_Instructions to follow:_ The listing that follows should be copied in full and exactly, with no pictures.

[Data below Boundary: Start]

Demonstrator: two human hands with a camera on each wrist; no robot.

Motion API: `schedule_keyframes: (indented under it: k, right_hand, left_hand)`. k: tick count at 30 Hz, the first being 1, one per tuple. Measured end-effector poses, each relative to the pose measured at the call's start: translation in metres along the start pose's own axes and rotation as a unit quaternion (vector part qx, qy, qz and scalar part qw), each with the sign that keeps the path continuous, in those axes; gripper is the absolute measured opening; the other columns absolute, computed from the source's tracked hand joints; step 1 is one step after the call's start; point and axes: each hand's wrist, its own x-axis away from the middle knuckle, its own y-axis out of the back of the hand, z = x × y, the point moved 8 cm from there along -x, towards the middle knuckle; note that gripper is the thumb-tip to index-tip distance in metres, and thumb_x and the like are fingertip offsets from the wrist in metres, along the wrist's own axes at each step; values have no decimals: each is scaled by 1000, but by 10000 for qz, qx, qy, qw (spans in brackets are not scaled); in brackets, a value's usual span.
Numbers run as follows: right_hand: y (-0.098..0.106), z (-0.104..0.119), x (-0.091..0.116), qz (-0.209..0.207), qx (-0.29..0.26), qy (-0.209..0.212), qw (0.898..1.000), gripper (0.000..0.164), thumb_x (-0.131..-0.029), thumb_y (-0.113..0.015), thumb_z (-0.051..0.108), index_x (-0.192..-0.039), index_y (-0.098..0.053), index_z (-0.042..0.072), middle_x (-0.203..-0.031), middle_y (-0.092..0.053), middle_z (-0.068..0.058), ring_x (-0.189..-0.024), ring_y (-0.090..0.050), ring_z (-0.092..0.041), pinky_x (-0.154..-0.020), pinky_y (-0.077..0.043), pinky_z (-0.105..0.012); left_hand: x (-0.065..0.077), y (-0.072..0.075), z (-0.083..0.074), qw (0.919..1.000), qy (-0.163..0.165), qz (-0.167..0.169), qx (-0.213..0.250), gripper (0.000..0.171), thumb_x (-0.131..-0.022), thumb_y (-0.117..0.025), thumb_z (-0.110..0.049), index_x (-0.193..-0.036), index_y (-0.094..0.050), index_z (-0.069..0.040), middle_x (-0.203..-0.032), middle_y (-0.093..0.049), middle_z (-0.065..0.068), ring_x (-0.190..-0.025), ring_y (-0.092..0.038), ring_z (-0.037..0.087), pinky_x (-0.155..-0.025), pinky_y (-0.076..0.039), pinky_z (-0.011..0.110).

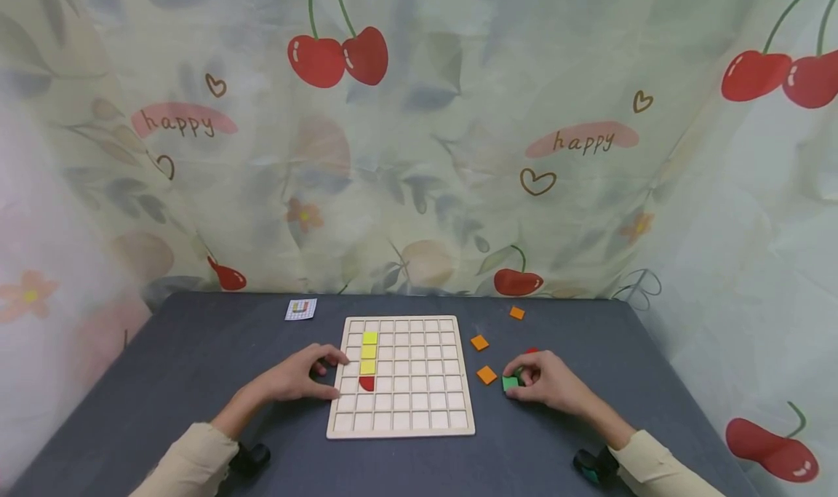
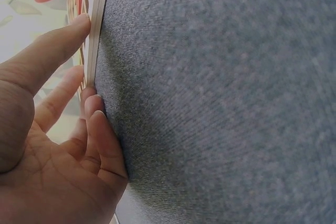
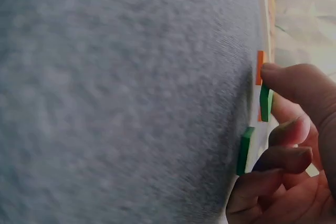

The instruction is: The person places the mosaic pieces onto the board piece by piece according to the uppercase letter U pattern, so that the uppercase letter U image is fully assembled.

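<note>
My right hand (image 1: 550, 384) pinches a green tile (image 1: 509, 384) near an orange tile (image 1: 487, 375); my left hand (image 1: 302, 373), thumb and fingers apart, touches the grid board (image 1: 419, 383).

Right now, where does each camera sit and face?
Head: on the head, facing forward and down; pale wooden grid board, left hand, right hand show.
Left wrist: on that wrist, facing left fingers at the board's edge.
Right wrist: on that wrist, facing right fingers and flat green tiles.
Head and right wrist share flat orange tiles.
</note>
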Motion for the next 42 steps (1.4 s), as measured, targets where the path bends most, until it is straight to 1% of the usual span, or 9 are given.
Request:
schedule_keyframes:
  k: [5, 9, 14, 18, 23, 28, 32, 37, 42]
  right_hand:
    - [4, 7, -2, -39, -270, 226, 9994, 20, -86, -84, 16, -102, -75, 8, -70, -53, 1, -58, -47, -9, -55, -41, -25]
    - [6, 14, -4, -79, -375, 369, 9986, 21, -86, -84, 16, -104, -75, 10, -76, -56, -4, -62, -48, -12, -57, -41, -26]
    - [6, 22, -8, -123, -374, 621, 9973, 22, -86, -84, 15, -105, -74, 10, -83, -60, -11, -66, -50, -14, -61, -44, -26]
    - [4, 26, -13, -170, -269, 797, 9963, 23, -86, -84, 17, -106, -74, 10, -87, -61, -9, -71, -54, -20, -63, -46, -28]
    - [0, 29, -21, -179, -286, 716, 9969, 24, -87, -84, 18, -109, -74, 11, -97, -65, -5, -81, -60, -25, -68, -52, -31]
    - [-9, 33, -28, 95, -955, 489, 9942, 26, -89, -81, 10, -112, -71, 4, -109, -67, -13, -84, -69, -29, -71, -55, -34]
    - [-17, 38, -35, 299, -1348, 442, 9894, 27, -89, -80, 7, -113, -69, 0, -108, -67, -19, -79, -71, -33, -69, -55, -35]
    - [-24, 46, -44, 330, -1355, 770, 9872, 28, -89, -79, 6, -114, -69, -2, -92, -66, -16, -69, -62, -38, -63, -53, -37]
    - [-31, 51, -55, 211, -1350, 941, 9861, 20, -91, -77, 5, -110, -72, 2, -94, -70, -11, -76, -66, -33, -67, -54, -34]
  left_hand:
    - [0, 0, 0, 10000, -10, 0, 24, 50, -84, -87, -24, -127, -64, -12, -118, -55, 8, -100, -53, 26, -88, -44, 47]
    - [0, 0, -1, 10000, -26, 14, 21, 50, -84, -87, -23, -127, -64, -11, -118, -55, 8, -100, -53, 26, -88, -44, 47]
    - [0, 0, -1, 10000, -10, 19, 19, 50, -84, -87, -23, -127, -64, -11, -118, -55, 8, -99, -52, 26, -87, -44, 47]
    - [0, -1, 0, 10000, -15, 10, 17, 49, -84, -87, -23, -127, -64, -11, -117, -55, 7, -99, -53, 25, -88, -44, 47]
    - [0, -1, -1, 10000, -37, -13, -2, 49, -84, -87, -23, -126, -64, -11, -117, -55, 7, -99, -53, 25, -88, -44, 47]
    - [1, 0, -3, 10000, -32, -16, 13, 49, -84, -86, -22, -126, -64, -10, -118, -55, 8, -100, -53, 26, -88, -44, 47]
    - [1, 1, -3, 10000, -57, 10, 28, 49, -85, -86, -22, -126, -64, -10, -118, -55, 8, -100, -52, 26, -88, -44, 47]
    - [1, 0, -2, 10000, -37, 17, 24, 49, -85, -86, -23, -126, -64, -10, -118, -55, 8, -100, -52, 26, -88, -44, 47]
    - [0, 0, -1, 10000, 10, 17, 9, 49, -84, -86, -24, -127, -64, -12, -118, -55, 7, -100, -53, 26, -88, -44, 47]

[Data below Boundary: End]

_Problem solution:_
Demonstrator: two human hands with a camera on each wrist; no robot.

Motion API: `schedule_keyframes: (indented under it: k, right_hand, left_hand)`. k: tick count at 30 Hz, the first being 1, one per tuple. Measured end-effector poses, each relative to the pose measured at the call's start: translation in metres along the start pose's own axes and rotation as a unit quaternion (vector part qx, qy, qz and scalar part qw), each with the sign that keeps the path continuous, in those axes; gripper is the absolute measured opening; the other columns absolute, computed from the source's tracked hand joints; step 1 is one step after the call's start; point and axes: each hand's wrist, its own x-axis away from the middle knuckle, its own y-axis out of the back of the hand, z = x × y, the point moved 8 cm from there along -x, towards the middle knuckle; note that gripper is the thumb-tip to index-tip distance in metres, and thumb_x and the like are fingertip offsets from the wrist in metres, along the wrist's own axes at each step; values have no decimals: each is scaled by 1000, but by 10000 for qz, qx, qy, qw (spans in brackets are not scaled); in brackets, a value's usual span.
Numbers run as follows: right_hand: y (-0.098..0.106), z (-0.104..0.119), x (-0.091..0.116), qz (-0.209..0.207), qx (-0.29..0.26), qy (-0.209..0.212), qw (0.898..1.000), gripper (0.000..0.164), thumb_x (-0.131..-0.029), thumb_y (-0.113..0.015), thumb_z (-0.051..0.108), index_x (-0.192..-0.039), index_y (-0.098..0.053), index_z (-0.042..0.072), middle_x (-0.203..-0.031), middle_y (-0.092..0.053), middle_z (-0.068..0.058), ring_x (-0.189..-0.024), ring_y (-0.090..0.050), ring_z (-0.092..0.041), pinky_x (-0.154..-0.020), pinky_y (-0.077..0.043), pinky_z (-0.105..0.012); left_hand: x (-0.065..0.077), y (-0.072..0.075), z (-0.083..0.074), qw (0.919..1.000), qy (-0.163..0.165), qz (-0.167..0.169), qx (-0.213..0.250), gripper (0.000..0.171), thumb_x (-0.131..-0.022), thumb_y (-0.117..0.025), thumb_z (-0.110..0.049), index_x (-0.193..-0.036), index_y (-0.094..0.050), index_z (-0.069..0.040), middle_x (-0.203..-0.032), middle_y (-0.093..0.049), middle_z (-0.065..0.068), ring_x (-0.190..-0.025), ring_y (-0.092..0.038), ring_z (-0.037..0.087), pinky_x (-0.155..-0.025), pinky_y (-0.076..0.039), pinky_z (-0.011..0.110).


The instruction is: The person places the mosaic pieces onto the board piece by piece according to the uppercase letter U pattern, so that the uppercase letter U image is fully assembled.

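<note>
My right hand (image 1: 550, 384) pinches a green tile (image 1: 509, 384) near an orange tile (image 1: 487, 375); my left hand (image 1: 302, 373), thumb and fingers apart, touches the grid board (image 1: 419, 383).

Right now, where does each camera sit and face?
Head: on the head, facing forward and down; pale wooden grid board, left hand, right hand show.
Left wrist: on that wrist, facing left fingers at the board's edge.
Right wrist: on that wrist, facing right fingers and flat green tiles.
Head and right wrist share flat orange tiles.
</note>
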Motion for the next 42 steps (1.4 s), as measured, targets where the path bends most, until it is straight to 1% of the usual span, or 9 are given.
Request:
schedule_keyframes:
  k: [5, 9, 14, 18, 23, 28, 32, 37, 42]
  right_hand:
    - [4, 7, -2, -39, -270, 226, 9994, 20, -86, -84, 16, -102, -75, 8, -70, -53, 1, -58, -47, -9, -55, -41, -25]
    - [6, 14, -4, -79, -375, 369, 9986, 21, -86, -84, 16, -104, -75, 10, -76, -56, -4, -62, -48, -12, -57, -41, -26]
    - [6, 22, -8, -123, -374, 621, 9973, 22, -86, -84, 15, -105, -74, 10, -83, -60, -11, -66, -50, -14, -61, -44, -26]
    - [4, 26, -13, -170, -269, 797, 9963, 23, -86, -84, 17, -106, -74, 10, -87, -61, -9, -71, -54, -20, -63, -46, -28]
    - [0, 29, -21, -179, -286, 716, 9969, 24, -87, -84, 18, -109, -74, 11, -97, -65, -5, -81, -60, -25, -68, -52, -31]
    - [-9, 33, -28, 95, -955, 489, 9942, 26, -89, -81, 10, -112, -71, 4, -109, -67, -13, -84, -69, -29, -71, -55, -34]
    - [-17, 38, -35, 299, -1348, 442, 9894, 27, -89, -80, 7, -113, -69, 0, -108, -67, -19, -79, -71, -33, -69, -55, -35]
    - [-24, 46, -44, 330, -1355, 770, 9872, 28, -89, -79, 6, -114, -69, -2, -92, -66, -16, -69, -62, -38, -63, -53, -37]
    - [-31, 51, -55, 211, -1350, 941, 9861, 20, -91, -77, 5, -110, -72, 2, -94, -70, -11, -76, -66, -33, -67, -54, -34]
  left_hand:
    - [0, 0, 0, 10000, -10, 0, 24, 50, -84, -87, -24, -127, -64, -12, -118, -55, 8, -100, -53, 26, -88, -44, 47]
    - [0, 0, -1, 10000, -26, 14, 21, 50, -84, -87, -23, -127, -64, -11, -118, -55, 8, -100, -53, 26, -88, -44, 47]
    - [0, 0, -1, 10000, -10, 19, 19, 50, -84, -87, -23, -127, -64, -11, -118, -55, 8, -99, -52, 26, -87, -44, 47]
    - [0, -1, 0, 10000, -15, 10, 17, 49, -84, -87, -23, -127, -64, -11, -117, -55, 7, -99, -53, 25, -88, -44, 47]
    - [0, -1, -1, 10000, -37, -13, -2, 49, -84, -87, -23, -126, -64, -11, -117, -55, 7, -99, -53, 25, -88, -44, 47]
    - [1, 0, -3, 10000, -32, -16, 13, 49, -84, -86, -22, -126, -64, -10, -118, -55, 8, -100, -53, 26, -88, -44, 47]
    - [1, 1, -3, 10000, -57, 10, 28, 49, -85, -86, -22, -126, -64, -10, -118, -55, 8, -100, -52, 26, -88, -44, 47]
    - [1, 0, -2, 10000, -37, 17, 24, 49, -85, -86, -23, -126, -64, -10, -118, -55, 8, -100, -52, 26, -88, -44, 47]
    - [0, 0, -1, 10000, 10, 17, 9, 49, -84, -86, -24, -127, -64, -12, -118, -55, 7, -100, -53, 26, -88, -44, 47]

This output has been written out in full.